Certainly, not a part of the non-mutated patient population. So now you have a drug with a very, very clean adverse event profile, a very fixed and definitive course of treatment, with quite frankly, the capacity to have a meaningful course correction on the disease itself and the opportunity for complete remissions, which you do not see in this disease, with extended progression-free survival or treatment-free remission as well. So we kind of like the way this stacks up. I really can’t see, as you described, the wheels-come-off scenario here based on the drug, the mechanism, what we’ve observed and the consistency in terms of patient population.
Jonathan Aschoff: Yes. I think splitting the dose gives you a lot of punch for the pain. I think it was a very good decision. Lastly is kind of a yes or no. Would you anticipate a confirmatory trial being much different from this current trial?
James Caruso: Yes, we currently have ongoing discussions with the FDA, and those will continue. We believe we have some considerable optionality here. And so obviously, our discussions with the FDA are confidential, and we continue to explore those. We do believe, without specifically answering your question, that we have considerable optionality here just based on the nature of the disease, the very limited treatment options and what we believe is a very favorable product profile, as I described, both from an activity perspective as well as AE profile.
Operator: Your next question comes from the line of Jeff Jones of Oppenheimer.
Jeffrey Jones: Congratulations on the update. Following up on Jonathan’s question around the confirmatory study, the agency has been making noises on occasion about having confirmatory studies agreed to or in some cases, even begun prior to accepting the NDA application or alternatively approving the product. And so I guess, where — what are you hearing at this point? And then how do you think about recruiting for a trial like that in an orphan indication when the drug is available and on the market? And how does that impact your commercial strategy?
James Caruso: No, that makes sense, and hence, your upfront description of how the FDA currently behaves. That’s why, Jeff, we’re currently in dialogue and in discussions with them to ensure that we’re aligned in terms of how to move forward in the best fashion, not only for the approval of Iopofosine, but what additional information we can glean to potentially help WM patients and those patients suffering from WM. And so, Jeff, on the — impacting the commercial side of this, I’ll turn it over to you to see any, Shane, impact relative to the commercialization of the drug with this.

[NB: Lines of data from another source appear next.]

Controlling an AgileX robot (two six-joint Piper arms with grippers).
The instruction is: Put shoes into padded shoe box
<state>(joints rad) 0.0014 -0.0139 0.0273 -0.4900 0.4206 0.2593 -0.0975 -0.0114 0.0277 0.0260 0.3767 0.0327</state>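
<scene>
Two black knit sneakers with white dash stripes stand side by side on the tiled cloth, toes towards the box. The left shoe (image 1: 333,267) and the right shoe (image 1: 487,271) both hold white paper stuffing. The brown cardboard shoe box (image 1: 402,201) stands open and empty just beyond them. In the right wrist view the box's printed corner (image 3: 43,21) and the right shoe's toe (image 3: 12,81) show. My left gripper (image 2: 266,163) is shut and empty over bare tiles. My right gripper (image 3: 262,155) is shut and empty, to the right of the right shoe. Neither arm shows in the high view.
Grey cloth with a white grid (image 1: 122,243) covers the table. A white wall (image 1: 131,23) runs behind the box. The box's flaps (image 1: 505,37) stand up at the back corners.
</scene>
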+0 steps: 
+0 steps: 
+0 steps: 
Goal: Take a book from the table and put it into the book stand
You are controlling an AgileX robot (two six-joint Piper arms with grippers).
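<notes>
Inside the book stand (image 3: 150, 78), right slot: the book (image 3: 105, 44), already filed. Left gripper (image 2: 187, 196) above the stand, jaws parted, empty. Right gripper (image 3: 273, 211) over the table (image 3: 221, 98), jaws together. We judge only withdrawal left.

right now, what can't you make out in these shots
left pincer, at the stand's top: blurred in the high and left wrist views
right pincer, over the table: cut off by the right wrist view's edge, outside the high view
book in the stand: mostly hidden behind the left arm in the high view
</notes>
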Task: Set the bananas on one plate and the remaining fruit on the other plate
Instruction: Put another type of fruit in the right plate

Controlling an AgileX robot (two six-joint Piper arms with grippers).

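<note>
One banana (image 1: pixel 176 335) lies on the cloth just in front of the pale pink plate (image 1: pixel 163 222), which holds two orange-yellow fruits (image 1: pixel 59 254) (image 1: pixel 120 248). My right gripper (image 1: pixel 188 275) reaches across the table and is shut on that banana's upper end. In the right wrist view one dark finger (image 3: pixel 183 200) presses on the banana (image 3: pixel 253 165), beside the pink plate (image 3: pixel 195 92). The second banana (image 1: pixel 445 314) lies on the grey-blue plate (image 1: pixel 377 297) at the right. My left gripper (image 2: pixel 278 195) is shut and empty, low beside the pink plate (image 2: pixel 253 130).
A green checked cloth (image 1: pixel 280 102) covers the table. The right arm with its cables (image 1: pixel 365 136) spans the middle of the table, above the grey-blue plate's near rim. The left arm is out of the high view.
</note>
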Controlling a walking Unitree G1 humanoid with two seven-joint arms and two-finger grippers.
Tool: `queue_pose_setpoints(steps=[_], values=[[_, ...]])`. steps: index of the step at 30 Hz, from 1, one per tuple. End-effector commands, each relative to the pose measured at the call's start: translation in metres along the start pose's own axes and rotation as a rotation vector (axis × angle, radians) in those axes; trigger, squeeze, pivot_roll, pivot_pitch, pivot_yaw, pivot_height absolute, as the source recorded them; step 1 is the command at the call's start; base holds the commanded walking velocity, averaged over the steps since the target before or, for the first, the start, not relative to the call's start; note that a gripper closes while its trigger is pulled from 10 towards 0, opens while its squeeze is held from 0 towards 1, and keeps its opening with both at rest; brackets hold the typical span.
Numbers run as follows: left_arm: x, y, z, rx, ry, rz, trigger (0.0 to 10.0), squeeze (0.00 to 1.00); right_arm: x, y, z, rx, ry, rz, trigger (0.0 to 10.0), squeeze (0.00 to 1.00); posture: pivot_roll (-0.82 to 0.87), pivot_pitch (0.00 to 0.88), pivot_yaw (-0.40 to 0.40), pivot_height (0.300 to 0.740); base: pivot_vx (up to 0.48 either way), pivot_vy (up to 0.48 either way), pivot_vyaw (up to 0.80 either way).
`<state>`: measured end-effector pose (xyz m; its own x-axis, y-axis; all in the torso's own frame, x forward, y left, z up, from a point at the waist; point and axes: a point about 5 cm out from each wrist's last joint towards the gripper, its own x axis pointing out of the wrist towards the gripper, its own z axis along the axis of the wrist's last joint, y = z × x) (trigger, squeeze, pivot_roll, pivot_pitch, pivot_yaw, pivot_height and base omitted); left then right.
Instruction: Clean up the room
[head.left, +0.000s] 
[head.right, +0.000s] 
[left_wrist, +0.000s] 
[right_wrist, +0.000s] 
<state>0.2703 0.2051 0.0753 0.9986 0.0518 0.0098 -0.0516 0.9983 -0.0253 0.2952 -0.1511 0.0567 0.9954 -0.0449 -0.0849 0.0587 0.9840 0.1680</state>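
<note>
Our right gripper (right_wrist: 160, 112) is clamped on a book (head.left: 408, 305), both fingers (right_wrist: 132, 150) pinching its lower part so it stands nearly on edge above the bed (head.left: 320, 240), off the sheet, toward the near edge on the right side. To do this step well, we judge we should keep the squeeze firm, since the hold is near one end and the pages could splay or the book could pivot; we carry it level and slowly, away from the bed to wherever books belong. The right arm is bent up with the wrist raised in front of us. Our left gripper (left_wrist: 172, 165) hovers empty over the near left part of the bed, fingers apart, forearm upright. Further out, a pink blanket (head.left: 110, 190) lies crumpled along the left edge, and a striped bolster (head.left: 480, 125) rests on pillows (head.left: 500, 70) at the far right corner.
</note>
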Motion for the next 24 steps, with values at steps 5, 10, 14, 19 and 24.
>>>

Shane Lea: Yes. No, I think, obviously, the key is, to your point, understanding how things play out with the ongoing discussions with the FDA and obviously, I don’t see any impact there from a commercial standpoint as we think about the opportunity.
James Caruso: Is that helpful, Jeff?
Jeffrey Jones: Yes, it was great. I appreciate it. And I guess on the financing, I believe the next tranche can come in on positive data? And can you remind us what — how positive data is defined in the financing?
James Caruso: The positive data was defined — and I’m not sure if this is in the public domain, but I would direct you to the pivotal trial. And the — in our corporate presentation, we have an overview and a slide on the pivotal trial. And there, we describe the statistical expectation that we agreed to with the FDA. And I think that would be directionally a good place to start in terms of what’s considered successful. I will tell you that our review of community-based performance at the literature relative to academic performance in these relapsed/refractory patient populations, it’s pretty clear that anything 30% or north would be a win for WM patients, both in the community and academic centers in these relapsed/refractory patient populations.
So I gave you 2 potential benchmarks there. One, FDA statistical alignment with our pivotal study and then just based on a variety of feedback from advisory boards, key thought leadership, both from the academic centers as well as in the community, and then community-based data that we’ve had access to and beginning to peel the onion back there relative to actual patient performance with WM as they’re treated in the community.